In May this year, Julie Ward, a British member of the European Parliament from the Labour Party, will intern at the Bonnefanten Museum in Maastricht, the Netherlands. She chose the museum because she is interested in ancient artefacts, design and community work, and, particularly, because of the museum’s focus on youth, gender and sexuality. It is part of the political internship programme initiated by the Network of European Museum Organisations, to give politicians an understanding of the workings and importance of museums. It is actually an extension of a programme called ‘More Than Worth It’, run successfully by the Netherlands Museum Association.
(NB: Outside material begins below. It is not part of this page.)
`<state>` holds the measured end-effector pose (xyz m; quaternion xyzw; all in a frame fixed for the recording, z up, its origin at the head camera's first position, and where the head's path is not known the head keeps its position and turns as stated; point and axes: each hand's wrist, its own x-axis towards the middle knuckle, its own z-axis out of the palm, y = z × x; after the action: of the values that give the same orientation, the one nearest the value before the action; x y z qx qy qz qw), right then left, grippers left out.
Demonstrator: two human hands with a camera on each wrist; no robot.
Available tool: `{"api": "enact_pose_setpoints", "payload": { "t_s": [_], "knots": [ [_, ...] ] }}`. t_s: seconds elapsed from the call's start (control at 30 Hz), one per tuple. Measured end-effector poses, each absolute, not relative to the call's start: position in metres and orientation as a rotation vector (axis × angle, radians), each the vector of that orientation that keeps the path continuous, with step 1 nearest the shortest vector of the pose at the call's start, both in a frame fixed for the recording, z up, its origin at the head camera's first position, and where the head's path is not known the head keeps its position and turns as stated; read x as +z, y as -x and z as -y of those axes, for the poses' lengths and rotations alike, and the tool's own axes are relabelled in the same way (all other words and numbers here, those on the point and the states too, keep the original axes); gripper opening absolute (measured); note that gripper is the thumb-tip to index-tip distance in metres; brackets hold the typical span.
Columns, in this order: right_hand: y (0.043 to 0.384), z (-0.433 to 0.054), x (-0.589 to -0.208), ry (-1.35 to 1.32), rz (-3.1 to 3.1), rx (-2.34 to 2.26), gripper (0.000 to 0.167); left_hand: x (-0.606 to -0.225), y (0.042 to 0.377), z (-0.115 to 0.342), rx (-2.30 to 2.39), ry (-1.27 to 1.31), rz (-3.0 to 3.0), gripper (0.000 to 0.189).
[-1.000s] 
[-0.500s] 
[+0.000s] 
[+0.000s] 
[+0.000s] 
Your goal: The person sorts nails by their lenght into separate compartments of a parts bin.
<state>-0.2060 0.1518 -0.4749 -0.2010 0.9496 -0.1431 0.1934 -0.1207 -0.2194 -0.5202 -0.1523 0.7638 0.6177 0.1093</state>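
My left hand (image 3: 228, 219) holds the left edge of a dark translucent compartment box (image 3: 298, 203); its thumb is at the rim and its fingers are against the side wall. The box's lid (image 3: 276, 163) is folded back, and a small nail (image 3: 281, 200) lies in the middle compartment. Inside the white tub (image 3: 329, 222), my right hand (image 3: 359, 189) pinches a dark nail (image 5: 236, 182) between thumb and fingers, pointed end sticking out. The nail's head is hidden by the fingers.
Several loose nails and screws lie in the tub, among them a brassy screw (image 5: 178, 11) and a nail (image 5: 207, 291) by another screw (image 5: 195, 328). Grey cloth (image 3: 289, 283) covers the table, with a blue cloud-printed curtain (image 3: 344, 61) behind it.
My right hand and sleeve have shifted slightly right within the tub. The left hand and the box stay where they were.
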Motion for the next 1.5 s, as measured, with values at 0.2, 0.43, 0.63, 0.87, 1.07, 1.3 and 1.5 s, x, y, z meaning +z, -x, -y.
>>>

So, do not be surprised if you find a Dutch minister behind the reception desk, when you enter a museum in the Netherlands.
Politicians play an active role in cultural activities in the west. They are regular visitors to galleries, museums, art shows, fairs and biennales. I vividly remember the Argentinian president visiting the Argentinian pavilion at the Venice Biennale in 2011, when I had gone there with Riyas Komu, Sunil V. and Shwetal Patel to make our first presentation about the Kochi-Muziris Biennale to an international audience.
Incidentally, that was the only year when India had a pavilion at the mecca of contemporary art.
My first encounter with a culturally, socially and politically conscious minister from a European country was during ARCO 09, Madrid, where India was the focus country and I was the guest curator. I thoroughly enjoyed the company of the politician who was talking to me about art, sans the company of bodyguards or bureaucrats. I wondered if such a thing would ever happen in India.
But, when we began the Kochi-Muziris Biennale, several Kerala politicians including former chief minister Oommen Chandy and the current chief minister, Pinarayi Vijayan, visited the event. Some of them have not missed any edition since. KMB was born out of former culture minister M.A. Baby's wish to bring international visual art to Kerala. Last year, president Pranab Mukherjee visited the biennale and addressed the audience.
Here I am writing about another president’s visit. Recently, French President Emmanuel Macron came to India on an official visit. And, guess what was on his itinerary. A trip to artist Subodh Gupta’s studio. Subodh is having a major retrospective at the 1,154-year-old Monnaie de Paris—the French mint is the oldest enterprise in the world. The charming president and his cheerful wife, Brigitte, visited the Gurugram studio where Subodh and his wife Bharati Kher work. Also in attendance were 60 invited guests—artists, designers, writers, museum directors and gallerists.
Subodh took our hands (Riyas’s and mine), pulled us closer to Macron and said: “I wanted to introduce both these artists. They have changed Indian art and we are so proud of India’s biennale in Kochi.” Later, we met again and explained KMB in detail to an attentive president. He was, of course, coming from a culturally conscious country. The French understand the value of soft power. France has the most visited art museums and cultural spaces in the world.
Macron's visit to Subodh and Bharti's studio is history. I hope our political figures also come down to earth. At least, our new and young blood should respect the wealth of art and culture. Art is humane and humble; it is like a mirror. Riyas could not miss the selfie-opportunity. He took out his mobile and asked if he could take a selfie with Macron. Jitish [Kallat] and I squeezed into the frame!
Just before the president left, he said to us: “I know where to go on my next visit.” After a pause, he said: “Kochi!” He might as well.